When you reach the line in the listing below that contains "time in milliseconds", begin returning lines exactly as written, and stop after the line that contains "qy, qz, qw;". Return no other lines.
Top of Data segment
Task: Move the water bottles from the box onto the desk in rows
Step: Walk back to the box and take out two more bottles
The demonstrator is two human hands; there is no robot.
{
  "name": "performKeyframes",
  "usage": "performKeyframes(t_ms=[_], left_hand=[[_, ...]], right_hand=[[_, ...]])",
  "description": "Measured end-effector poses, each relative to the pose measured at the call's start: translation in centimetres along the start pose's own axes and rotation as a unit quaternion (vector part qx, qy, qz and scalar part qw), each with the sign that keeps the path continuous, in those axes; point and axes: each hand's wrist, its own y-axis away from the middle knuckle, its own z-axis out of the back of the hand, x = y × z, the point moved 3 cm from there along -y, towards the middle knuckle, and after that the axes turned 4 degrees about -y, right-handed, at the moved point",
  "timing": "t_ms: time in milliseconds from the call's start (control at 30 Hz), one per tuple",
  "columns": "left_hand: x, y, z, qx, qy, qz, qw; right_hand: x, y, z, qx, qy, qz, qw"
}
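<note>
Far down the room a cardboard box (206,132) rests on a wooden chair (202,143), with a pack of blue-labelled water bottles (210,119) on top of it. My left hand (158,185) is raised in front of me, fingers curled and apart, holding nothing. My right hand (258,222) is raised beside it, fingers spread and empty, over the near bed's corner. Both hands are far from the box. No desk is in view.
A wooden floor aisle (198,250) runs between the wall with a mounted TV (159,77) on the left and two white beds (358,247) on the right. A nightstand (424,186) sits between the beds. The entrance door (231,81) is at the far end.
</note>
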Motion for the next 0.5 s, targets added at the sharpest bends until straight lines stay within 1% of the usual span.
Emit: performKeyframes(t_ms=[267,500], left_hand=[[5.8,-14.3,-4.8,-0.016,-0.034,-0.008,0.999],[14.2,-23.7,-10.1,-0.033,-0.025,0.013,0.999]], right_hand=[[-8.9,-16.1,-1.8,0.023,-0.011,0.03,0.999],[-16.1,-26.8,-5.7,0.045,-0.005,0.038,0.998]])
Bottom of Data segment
Answer to this task:
  "timing": "t_ms: time in milliseconds from the call's start (control at 30 Hz), one per tuple",
  "columns": "left_hand: x, y, z, qx, qy, qz, qw; right_hand: x, y, z, qx, qy, qz, qw"

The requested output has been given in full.